Exercise aim>
Find the line that contains "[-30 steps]". Repeat that line and all lines following it, exactly, through the end of the listing below.

Given data>
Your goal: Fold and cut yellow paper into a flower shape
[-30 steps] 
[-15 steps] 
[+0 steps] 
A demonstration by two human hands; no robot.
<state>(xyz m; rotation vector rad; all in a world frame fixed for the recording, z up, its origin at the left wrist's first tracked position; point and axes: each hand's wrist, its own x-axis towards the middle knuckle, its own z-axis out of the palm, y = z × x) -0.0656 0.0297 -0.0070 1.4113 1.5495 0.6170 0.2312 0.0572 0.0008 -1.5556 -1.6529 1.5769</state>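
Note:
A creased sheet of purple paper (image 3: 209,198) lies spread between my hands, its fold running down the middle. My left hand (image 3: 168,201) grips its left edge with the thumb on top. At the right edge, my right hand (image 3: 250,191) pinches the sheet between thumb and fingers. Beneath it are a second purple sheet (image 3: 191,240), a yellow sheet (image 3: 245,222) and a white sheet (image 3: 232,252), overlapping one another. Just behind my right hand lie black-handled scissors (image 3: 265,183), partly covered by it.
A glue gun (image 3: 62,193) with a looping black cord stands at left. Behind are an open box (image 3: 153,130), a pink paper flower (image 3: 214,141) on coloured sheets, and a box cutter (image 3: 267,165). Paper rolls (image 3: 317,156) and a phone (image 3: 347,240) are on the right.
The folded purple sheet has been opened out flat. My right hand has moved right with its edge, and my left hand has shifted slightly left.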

Response>
[-30 steps] 
[-15 steps] 
[+0 steps] 
A demonstration by two human hands; no robot.
<state>(xyz m; rotation vector rad; all in a world frame fixed for the recording, z up, its origin at the left wrist's first tracked position; point and axes: each hand's wrist, its own x-axis towards the middle knuckle, its own z-axis out of the palm, y = z × x) -0.0656 0.0297 -0.0070 1.4113 1.5495 0.6170 0.2312 0.0572 0.0008 -1.5556 -1.6529 1.5769</state>
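Note:
A creased sheet of purple paper (image 3: 209,198) lies spread between my hands, its fold running down the middle. My left hand (image 3: 168,201) grips its left edge with the thumb on top. At the right edge, my right hand (image 3: 250,191) pinches the sheet between thumb and fingers. Beneath it are a second purple sheet (image 3: 191,240), a yellow sheet (image 3: 245,222) and a white sheet (image 3: 232,252), overlapping one another. Just behind my right hand lie black-handled scissors (image 3: 265,183), partly covered by it.
A glue gun (image 3: 62,193) with a looping black cord stands at left. Behind are an open box (image 3: 153,130), a pink paper flower (image 3: 214,141) on coloured sheets, and a box cutter (image 3: 267,165). Paper rolls (image 3: 317,156) and a phone (image 3: 347,240) are on the right.
The folded purple sheet has been opened out flat. My right hand has moved right with its edge, and my left hand has shifted slightly left.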

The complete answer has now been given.